To retrospectively evaluate the prevalence of rtI233V mutation at baseline, and whether it emerged during treatment .
To evaluate the effect of the rtI233V mutation in HBV polymerase on the clinical response to ADV treatment .
To evaluate the effect of the rtI233V mutation on HBV susceptibility to adefovir in vitro.
998 patients with chronic HBV infection from 4 adefovir clinical studies were included in thr evaluation. Genotypic data were available from 853 patients enrolled in these four phase II and III ADV clinical trials and were evaluated for the prevalence of the rtI233V mutation:
--Study GS-438; placebo controlled phase III randomized trial in patients with HBeAg negative chronic Hepatitis B
--Study GS-437; placebo controlled phase III randomized trial in patients with HBeAg positive chronic Hepatitis B
-- Study GS-435; open-label phase III study in lamivudine-resistant chronic hepatitis B patients either pre- or post-liver transplantation
-- Study 412 (extension phase); phase II dose range finding study in HBeAg positive and HBeAg negative patients
Response to ADV therapy was determined by measuring changes in serum HBV DNA using the Roche AmplicorTM PCR assay (LLQ = 1000 copies/mL).
Phenotypic analyses
-- Full-length HBV clinical isolates obtained from patients with the rtI233V mutation and laboratory HBV strain (genotype D) containing the rtI233V created by site directed mutagenesis
-- Transient transfection of plasmid HBV DNA (patient derived and laboratory strain) into HepG2 cells followed by treatment with adefovir for 7 days
-- Quantification of intracellular HBV DNA using Southern Blot
HBV carrying the rtI233V variant was identified in 4 out of 853 (0.45%) patient baseline samples
-- Patient A, rtI233V, HBeAg+, genotype C
-- Patient B, rtI233V, HBeAg+, genotype C
-- Patient C, rtI233V/I, HBeAg-, genotype D
-- Patient D, rtL180M+M204V+I233V, HBeAg-, genotype D
All 4 patients responded to ADV therapy (median HBV DNA reduction 4.0 log10 copies/mL at the end of treatment), and 3 of them achieved undetectable HBV DNA.
None of the 853 patients was found to develop the rtI233V mutation while on ADV therapy.



Susceptibility to Adefovir In Vitro
PCR products were successfully obtained from three of the four patients with rtI233V at baseline.

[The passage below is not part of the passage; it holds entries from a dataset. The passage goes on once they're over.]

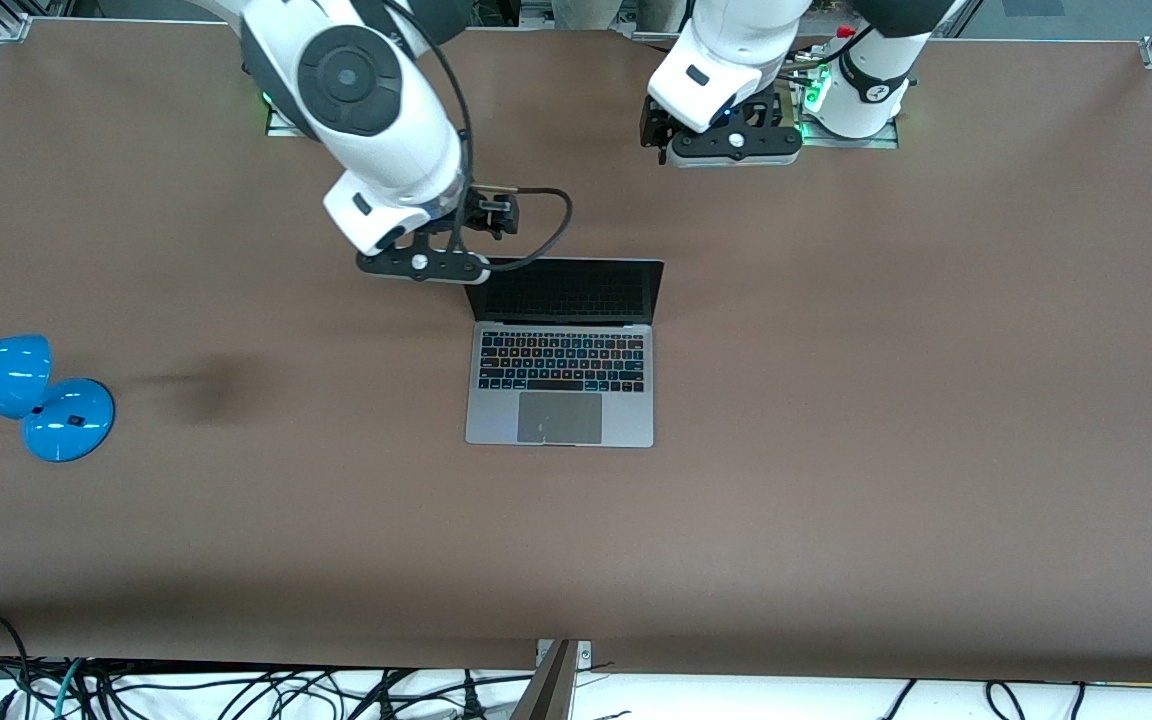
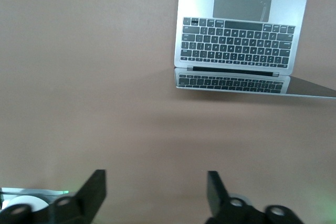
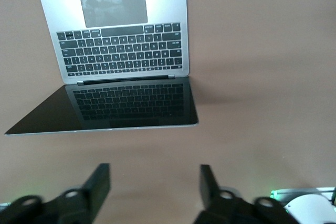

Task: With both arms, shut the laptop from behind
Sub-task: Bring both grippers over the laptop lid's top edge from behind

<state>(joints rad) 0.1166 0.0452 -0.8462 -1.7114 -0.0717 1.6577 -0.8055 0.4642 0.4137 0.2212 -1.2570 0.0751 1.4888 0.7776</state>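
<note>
The silver-grey laptop (image 1: pixel 561 355) lies open in the middle of the table, its dark screen tilted back toward the arms' bases. It also shows in the left wrist view (image 2: pixel 239 40) and the right wrist view (image 3: pixel 123 51). My right gripper (image 1: pixel 423 264) is open and empty, up in the air beside the screen's top corner at the right arm's end. My left gripper (image 1: pixel 731 145) is open and empty, over bare table near the left arm's base. In the wrist views both pairs of fingers (image 2: pixel 94 187) (image 3: pixel 100 182) stand wide apart over brown table.
A blue desk lamp (image 1: pixel 26 395) lies at the right arm's end of the table. A black cable (image 1: pixel 546 225) loops from the right wrist over the table by the screen. Cables hang along the table's front edge (image 1: pixel 576 665).
</note>
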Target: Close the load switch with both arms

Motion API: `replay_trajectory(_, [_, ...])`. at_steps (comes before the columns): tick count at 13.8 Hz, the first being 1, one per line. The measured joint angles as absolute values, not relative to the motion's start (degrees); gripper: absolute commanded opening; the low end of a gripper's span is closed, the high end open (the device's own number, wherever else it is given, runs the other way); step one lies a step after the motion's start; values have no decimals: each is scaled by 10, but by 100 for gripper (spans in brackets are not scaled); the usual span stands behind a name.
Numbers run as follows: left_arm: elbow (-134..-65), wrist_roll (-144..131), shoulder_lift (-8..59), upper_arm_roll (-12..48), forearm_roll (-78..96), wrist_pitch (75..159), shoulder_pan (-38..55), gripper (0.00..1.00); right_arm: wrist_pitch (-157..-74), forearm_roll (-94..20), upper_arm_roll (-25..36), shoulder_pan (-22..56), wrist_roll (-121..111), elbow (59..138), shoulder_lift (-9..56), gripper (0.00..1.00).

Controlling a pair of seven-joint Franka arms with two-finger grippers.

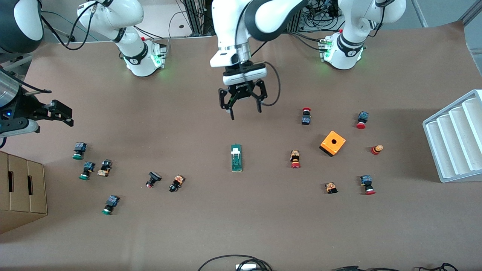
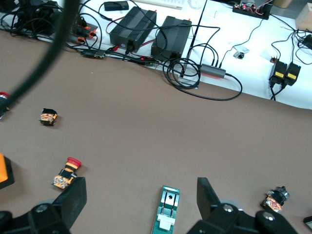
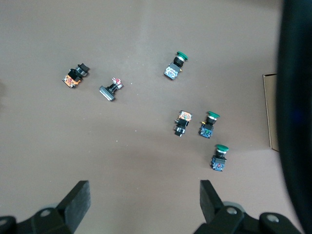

Phenotypic evaluation of these samples demonstrated that all three isolates remained susceptible to inhibition by adefovir as demonstrated by a 0.4 to 0.6-fold change in EC50 values compared to the wild-type control. Likewise, a lab isolate containing the rtI233V substitution remained susceptible to inhibition by adefovir with a 0.7-fold change in EC50 compared to the parent lab strain.